─── Collected material

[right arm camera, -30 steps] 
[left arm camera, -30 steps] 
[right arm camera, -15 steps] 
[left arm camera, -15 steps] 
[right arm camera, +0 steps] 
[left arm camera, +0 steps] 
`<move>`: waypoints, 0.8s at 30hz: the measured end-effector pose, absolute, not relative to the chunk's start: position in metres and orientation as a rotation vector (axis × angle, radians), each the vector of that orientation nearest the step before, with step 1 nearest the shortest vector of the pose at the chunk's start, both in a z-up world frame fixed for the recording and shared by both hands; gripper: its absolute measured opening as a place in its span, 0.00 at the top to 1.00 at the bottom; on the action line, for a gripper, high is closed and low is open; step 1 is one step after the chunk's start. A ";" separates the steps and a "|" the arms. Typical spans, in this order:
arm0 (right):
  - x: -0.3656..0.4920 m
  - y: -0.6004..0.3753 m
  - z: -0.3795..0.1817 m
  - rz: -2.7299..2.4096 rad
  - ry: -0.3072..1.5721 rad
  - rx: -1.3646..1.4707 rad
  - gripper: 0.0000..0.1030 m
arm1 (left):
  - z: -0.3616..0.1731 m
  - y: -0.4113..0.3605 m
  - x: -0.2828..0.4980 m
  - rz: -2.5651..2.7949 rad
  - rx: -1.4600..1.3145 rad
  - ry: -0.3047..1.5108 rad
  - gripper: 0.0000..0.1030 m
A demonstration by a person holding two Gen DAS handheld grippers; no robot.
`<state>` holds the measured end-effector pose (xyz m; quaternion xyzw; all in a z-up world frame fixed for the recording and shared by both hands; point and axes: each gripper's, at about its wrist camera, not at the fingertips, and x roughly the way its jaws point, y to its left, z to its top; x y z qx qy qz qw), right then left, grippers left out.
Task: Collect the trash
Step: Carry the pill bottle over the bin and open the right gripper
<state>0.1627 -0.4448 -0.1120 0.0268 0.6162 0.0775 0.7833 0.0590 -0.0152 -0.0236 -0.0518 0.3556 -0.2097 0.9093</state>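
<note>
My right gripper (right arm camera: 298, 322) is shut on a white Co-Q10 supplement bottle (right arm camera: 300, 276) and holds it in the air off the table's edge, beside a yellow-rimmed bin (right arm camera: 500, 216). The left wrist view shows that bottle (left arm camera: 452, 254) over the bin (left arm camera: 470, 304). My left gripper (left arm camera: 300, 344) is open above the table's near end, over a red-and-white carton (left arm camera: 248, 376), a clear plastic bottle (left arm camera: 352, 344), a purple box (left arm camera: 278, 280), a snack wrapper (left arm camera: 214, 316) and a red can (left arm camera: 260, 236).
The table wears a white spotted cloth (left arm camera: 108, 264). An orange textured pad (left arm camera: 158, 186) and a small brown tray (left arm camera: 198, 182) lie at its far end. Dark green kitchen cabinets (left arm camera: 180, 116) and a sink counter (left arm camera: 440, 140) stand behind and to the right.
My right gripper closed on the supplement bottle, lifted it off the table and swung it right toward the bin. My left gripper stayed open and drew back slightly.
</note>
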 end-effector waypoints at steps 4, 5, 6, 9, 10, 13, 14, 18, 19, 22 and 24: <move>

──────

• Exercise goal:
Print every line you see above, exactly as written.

• Written response:
[right arm camera, -30 steps] 
[left arm camera, -30 steps] 
[right arm camera, -15 steps] 
[left arm camera, -15 steps] 
[right arm camera, +0 steps] 
[left arm camera, +0 steps] 
`<move>`: waypoints, 0.8s at 30hz: the measured end-effector pose, absolute, not relative to the chunk's start: position in metres and orientation as a rotation vector (axis × angle, radians), each the vector of that orientation nearest the step before, with step 1 nearest the shortest vector of the pose at the chunk's start, both in a z-up world frame fixed for the recording and shared by both hands; gripper: its absolute measured opening as a place in its span, 0.00 at the top to 1.00 at the bottom; on the action line, for a gripper, high is closed and low is open; step 1 is one step after the chunk's start. A ";" separates the steps and a "|" the arms. Typical spans, in this order:
arm0 (right):
  - x: -0.3656..0.4920 m
  - y: -0.6004..0.3753 m
  - z: -0.3795..0.1817 m
  - rz: -2.7299..2.4096 rad
  - ry: -0.3072..1.5721 rad
  - rx: -1.3646..1.4707 rad
  - gripper: 0.0000..0.1030 m
arm1 (left):
  - z: -0.3616..0.1731 m
  - y: -0.4113..0.3605 m
  - x: -0.2828..0.4980 m
  - rz: -2.5651..2.7949 rad
  - rx: -1.4600..1.3145 rad
  - ry: -0.3047..1.5108 rad
  - gripper: 0.0000..0.1030 m
A demonstration by a person holding two Gen DAS handheld grippers; no robot.
`<state>` holds the measured end-effector pose (xyz m; quaternion xyzw; all in a z-up world frame fixed for the recording and shared by both hands; point and axes: each gripper's, at about its wrist camera, not at the fingertips, and x roughly the way its jaws point, y to its left, z to its top; x y z qx qy qz qw), right then left, grippers left out.
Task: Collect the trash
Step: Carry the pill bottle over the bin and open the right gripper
<state>0.1627 -0.4448 -0.1120 0.0268 0.6162 0.0775 0.7833 0.0590 -0.0152 -0.0236 -0.0518 0.3556 -0.2097 0.9093</state>
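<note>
My right gripper (right arm camera: 298, 322) is shut on a white Co-Q10 supplement bottle (right arm camera: 300, 276) and holds it in the air off the table's edge, beside a yellow-rimmed bin (right arm camera: 500, 216). The left wrist view shows that bottle (left arm camera: 452, 254) over the bin (left arm camera: 470, 304). My left gripper (left arm camera: 300, 344) is open above the table's near end, over a red-and-white carton (left arm camera: 248, 376), a clear plastic bottle (left arm camera: 352, 344), a purple box (left arm camera: 278, 280), a snack wrapper (left arm camera: 214, 316) and a red can (left arm camera: 260, 236).
The table wears a white spotted cloth (left arm camera: 108, 264). An orange textured pad (left arm camera: 158, 186) and a small brown tray (left arm camera: 198, 182) lie at its far end. Dark green kitchen cabinets (left arm camera: 180, 116) and a sink counter (left arm camera: 440, 140) stand behind and to the right.
My right gripper closed on the supplement bottle, lifted it off the table and swung it right toward the bin. My left gripper stayed open and drew back slightly.
</note>
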 end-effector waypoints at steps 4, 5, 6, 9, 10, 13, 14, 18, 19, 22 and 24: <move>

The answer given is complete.